Located in the former Globe Grain & Milling complex, the gallery appointed Seldorf Architects to imagine how the site could be reconfigured. The block featured a tall mill tower, neo-classical banking building, and assorted other garages and sheds, all sold to the Pillsbury Flower Mills Company in the early 1940s.

The post-industrial shift in LA from the 1960s saw businesses move away from Downtown and a decline in commercial uses of the area, but a gradual rise in cultural and creative occupations of the area’s abandoned buildings and factories. Now called the Downtown Arts District, Hauser & Wirth has countless cultural neighbours, including the Southern California Institute of Architecture (SCI-Arc), production houses, design agencies, galleries, and assorted creative industries.
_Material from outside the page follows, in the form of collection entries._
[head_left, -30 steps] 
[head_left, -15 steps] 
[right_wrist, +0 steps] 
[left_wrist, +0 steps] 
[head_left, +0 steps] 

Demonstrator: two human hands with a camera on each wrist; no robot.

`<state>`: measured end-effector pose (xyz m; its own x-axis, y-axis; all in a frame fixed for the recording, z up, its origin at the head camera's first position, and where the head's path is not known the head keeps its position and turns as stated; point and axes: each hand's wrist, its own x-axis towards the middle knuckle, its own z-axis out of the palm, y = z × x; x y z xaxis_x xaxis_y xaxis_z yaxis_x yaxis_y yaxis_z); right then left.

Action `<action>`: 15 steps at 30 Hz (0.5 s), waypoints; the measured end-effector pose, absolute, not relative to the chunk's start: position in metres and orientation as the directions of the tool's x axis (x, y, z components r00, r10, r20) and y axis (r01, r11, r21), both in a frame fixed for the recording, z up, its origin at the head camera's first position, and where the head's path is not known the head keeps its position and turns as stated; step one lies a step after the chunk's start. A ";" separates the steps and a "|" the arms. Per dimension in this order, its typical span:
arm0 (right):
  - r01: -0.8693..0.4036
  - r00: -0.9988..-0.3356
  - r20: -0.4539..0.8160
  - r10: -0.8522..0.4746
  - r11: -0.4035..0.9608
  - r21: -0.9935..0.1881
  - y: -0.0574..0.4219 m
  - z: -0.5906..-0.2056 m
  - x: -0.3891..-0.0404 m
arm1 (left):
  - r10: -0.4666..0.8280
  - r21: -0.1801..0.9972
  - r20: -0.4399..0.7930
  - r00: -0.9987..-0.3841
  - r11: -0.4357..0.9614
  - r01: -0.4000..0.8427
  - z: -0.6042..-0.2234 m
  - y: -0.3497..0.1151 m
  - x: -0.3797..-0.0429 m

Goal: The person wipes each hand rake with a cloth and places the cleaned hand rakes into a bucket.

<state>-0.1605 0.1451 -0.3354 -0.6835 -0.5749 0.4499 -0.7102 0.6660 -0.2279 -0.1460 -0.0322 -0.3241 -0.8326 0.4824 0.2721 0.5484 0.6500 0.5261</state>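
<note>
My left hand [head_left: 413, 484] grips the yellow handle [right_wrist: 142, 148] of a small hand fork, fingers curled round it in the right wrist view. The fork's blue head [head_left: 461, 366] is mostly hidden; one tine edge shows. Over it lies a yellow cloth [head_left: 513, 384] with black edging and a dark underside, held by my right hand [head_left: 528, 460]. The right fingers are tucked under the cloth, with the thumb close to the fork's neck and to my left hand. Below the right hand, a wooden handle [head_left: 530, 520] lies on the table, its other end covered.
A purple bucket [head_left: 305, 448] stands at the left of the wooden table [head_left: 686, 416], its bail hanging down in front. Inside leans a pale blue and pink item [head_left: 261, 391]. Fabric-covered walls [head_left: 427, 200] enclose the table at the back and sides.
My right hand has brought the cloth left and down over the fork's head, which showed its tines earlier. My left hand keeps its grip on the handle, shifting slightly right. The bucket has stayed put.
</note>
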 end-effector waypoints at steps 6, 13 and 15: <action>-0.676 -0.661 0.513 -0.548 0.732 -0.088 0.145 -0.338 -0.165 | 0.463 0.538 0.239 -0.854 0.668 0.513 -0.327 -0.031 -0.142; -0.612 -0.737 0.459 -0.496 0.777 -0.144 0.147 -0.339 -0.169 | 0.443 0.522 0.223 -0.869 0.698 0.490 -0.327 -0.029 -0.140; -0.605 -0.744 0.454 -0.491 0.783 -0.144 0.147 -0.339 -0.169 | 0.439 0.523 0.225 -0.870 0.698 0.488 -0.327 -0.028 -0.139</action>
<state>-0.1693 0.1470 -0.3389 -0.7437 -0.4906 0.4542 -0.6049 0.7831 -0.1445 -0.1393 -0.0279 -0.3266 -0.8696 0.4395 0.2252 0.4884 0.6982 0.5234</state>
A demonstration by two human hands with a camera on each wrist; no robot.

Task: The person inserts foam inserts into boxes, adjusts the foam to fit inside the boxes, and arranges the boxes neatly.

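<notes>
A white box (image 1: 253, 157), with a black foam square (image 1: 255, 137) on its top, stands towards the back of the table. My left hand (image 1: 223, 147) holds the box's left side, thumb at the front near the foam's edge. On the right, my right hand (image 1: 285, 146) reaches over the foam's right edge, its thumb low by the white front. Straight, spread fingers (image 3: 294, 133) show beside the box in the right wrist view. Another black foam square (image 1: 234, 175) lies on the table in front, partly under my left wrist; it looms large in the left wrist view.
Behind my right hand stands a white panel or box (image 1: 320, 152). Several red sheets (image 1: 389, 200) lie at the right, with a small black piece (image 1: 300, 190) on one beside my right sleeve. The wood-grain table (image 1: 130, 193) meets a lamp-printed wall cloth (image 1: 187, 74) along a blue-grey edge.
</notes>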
Anabelle Selldorf worked with Evan Raabe, an architect with Creative Space, on the renovations of the Globe Mills buildings. Talking to the LA Times in 2016, the year the gallery opened, Selldorf described her role in the project as being “mostly helpful in the big picture” in a process that was more about urban archaeology and recognising the qualities of the existing architecture more than interrupting it with grand gestures.

This recognition of what remained went further than the architectural shell. While renovation process was underway, a local street historian worked with the design team to identify several existing graffiti murals around the block, which were restored and then complemented by new commissions to develop the character of the place.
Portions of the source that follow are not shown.